* _Your instructions_
Copy the data below exactly, omitting any picture it contains.

━━ Dataset excerpts ━━

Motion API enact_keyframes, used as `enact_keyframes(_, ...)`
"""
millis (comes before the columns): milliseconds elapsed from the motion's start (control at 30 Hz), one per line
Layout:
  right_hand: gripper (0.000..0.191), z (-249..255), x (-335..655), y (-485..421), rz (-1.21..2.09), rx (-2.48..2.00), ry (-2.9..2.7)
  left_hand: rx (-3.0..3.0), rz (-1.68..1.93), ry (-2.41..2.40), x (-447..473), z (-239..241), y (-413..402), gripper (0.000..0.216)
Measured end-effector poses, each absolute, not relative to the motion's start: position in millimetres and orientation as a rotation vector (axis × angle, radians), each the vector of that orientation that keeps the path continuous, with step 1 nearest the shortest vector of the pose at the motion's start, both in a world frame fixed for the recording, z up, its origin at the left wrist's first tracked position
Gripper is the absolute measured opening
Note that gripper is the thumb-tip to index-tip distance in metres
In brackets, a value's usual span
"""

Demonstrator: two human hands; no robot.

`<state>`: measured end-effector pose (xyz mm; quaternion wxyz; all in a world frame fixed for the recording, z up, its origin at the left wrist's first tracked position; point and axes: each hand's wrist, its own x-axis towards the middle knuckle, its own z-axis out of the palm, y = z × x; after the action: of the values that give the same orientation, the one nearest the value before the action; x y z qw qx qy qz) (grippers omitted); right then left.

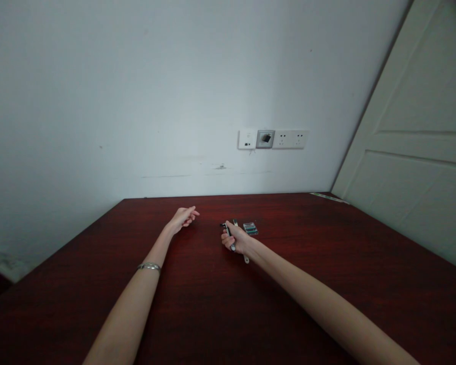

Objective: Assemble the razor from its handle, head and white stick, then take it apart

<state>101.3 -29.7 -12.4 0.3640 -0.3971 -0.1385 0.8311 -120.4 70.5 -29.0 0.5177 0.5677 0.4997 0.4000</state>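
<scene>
My right hand (233,239) is closed around a slim black-and-white handled tool (228,230) with a small dark head pointing left; its exact kind is too small to make out. Under that hand lies a long, thin pale piece (246,259) with a hole at its near end, its far tip showing past the thumb. Just right of the hand is a small clear case (250,228) with dark teal strips inside. Over the table to the left, my left hand (183,218) has its fingers loosely bent and apart, with nothing visible in them.
The dark red wooden table (197,304) reaches back to a white wall. Sockets and a switch panel (272,139) are on that wall. A pale strip (329,197) lies at the back right corner, near a white panelled door (414,152).
</scene>
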Motion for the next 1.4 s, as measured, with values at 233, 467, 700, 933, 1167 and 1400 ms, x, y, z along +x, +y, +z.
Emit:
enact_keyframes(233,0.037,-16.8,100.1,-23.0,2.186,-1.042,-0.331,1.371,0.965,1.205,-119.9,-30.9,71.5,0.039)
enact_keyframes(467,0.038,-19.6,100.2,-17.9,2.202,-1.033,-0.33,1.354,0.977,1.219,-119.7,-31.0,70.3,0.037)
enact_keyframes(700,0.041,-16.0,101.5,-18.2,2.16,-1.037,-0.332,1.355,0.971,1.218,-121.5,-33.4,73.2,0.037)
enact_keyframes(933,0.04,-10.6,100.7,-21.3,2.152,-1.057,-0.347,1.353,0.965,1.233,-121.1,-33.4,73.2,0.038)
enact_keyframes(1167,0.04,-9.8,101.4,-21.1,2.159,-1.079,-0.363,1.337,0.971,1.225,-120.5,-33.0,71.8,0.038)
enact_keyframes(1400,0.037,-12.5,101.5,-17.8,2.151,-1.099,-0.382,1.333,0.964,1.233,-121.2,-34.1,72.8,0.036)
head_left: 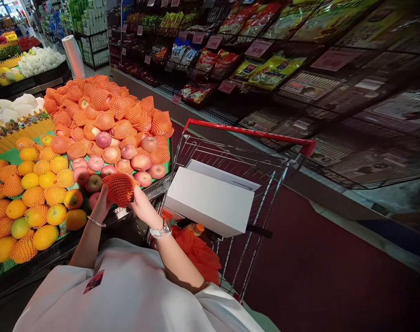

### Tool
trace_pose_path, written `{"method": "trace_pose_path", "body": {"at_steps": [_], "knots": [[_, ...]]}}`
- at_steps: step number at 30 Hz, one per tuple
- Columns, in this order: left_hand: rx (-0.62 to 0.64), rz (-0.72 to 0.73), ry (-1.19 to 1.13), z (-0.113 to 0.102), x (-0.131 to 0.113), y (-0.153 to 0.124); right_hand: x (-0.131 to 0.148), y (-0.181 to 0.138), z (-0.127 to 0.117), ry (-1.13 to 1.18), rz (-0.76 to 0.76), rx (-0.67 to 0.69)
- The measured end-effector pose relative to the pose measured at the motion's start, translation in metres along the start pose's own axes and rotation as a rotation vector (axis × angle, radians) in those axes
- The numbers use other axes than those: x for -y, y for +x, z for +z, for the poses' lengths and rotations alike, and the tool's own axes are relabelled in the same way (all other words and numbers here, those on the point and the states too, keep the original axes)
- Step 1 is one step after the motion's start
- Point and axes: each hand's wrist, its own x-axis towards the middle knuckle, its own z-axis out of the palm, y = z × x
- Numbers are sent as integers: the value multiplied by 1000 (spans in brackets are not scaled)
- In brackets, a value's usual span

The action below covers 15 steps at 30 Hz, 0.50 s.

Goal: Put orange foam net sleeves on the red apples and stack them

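Observation:
Both my hands hold one fruit wrapped in an orange foam net over the front edge of the produce stand. My left hand, with a thin bracelet, grips it from the left. On the net's right side my right hand, with a wristwatch, pinches it. Just beyond lie several bare pink apples, and behind them a heap of net-wrapped apples.
Oranges, some in nets, fill the stand at left. A red-handled shopping cart stands to my right with white boxes and orange nets in it. Dark snack shelves line the aisle beyond a red floor.

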Motion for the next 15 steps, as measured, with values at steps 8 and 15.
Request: {"method": "trace_pose_path", "body": {"at_steps": [8, 15], "knots": [[89, 88, 196, -3, 0, -4, -10, 1, -3, 50, 49, 119], [54, 307, 779, -5, -9, -16, -20, -2, 0, -34, -86, 104]]}}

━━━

* _Solution to this problem_
Motion API enact_keyframes, used as `enact_keyframes(_, ...)`
"""
millis (comes before the columns): milliseconds elapsed from the motion's start (control at 30 Hz), one per line
Layout:
  right_hand: gripper (0.000..0.191), z (-249..255), x (-335..655), y (-485..421), rz (-1.21..2.09), rx (-2.48..2.00), ry (-2.9..2.7)
  left_hand: rx (-3.0..3.0), rz (-1.68..1.93), ry (-2.41..2.40), x (-447..473), z (-239..241), y (-413..402), gripper (0.000..0.216)
Measured end-effector poses, each absolute, not relative to the motion's start: position in millimetres and orientation as a rotation vector (axis × angle, radians), each the vector of that orientation that keeps the path continuous, with step 1 nearest the shortest vector of the pose at the motion's start, both in a world frame fixed for the recording, z up, its origin at the left wrist's first tracked position
Gripper is the absolute measured opening
Note that gripper is the thumb-tip to index-tip distance in metres
In brackets, a value's usual span
"""

Demonstrator: two human hands; no robot.

`<state>`: measured end-effector pose (xyz mm; quaternion wxyz; all in a world frame fixed for the recording, z up, its origin at the left wrist's first tracked position; point and axes: each hand's wrist, its own x-axis towards the middle knuckle, its own z-axis out of the palm, y = z × x; after the action: of the values that give the same orientation, the one nearest the value before the action; x y z qw qx qy qz) (grippers omitted); right then left.


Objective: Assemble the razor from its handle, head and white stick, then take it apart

<state>101.3 -29.7 -12.4 0.3640 -0.3971 -0.1385 0.8311 -120.4 70.5 -29.0 0.5177 0.5677 0.4997 0.4000</state>
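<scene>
My right hand (233,239) is closed around a slim black-and-white handled tool (228,230) with a small dark head pointing left; its exact kind is too small to make out. Under that hand lies a long, thin pale piece (246,259) with a hole at its near end, its far tip showing past the thumb. Just right of the hand is a small clear case (250,228) with dark teal strips inside. Over the table to the left, my left hand (183,218) has its fingers loosely bent and apart, with nothing visible in them.
The dark red wooden table (197,304) reaches back to a white wall. Sockets and a switch panel (272,139) are on that wall. A pale strip (329,197) lies at the back right corner, near a white panelled door (414,152).
</scene>
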Motion for the next 1.4 s, as measured, with values at 233, 467, 700, 933, 1167 and 1400 ms, x, y, z along +x, +y, +z.
Emit:
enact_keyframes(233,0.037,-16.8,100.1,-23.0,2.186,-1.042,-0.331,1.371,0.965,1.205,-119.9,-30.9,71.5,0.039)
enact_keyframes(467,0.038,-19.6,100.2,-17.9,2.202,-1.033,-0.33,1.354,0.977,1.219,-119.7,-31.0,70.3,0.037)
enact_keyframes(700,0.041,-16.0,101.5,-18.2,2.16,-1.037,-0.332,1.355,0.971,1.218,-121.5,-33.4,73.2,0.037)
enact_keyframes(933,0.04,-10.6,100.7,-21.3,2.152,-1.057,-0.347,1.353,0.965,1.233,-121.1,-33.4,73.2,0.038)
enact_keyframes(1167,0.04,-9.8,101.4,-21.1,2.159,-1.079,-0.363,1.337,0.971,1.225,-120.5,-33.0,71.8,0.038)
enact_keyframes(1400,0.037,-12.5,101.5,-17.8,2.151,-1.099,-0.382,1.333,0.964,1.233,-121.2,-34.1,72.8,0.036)
head_left: 

### Tool
trace_pose_path, written `{"method": "trace_pose_path", "body": {"at_steps": [_], "knots": [[_, ...]]}}`
- at_steps: step number at 30 Hz, one per tuple
- Columns, in this order: left_hand: rx (-0.62 to 0.64), rz (-0.72 to 0.73), ry (-1.19 to 1.13), z (-0.113 to 0.102), x (-0.131 to 0.113), y (-0.153 to 0.124); right_hand: x (-0.131 to 0.148), y (-0.181 to 0.138), z (-0.127 to 0.117), ry (-1.13 to 1.18), rz (-0.76 to 0.76), rx (-0.67 to 0.69)
- The measured end-effector pose relative to the pose measured at the motion's start, translation in metres along the start pose's own axes and rotation as a rotation vector (axis × angle, radians) in those axes
- The numbers use other axes than those: x for -y, y for +x, z for +z, for the poses' lengths and rotations alike, and the tool's own axes are relabelled in the same way (all other words and numbers here, those on the point and the states too, keep the original axes)
- Step 1 is one step after the motion's start
- Point and axes: each hand's wrist, its own x-axis towards the middle knuckle, its own z-axis out of the palm, y = z × x
- Numbers are sent as integers: the value multiplied by 1000 (spans in brackets are not scaled)
- In brackets, a value's usual span

The action below covers 15 steps at 30 Hz, 0.50 s.

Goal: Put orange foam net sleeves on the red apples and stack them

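Observation:
Both my hands hold one fruit wrapped in an orange foam net over the front edge of the produce stand. My left hand, with a thin bracelet, grips it from the left. On the net's right side my right hand, with a wristwatch, pinches it. Just beyond lie several bare pink apples, and behind them a heap of net-wrapped apples.
Oranges, some in nets, fill the stand at left. A red-handled shopping cart stands to my right with white boxes and orange nets in it. Dark snack shelves line the aisle beyond a red floor.
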
Motion for the next 15 steps, as measured, with values at steps 8 and 15.
Request: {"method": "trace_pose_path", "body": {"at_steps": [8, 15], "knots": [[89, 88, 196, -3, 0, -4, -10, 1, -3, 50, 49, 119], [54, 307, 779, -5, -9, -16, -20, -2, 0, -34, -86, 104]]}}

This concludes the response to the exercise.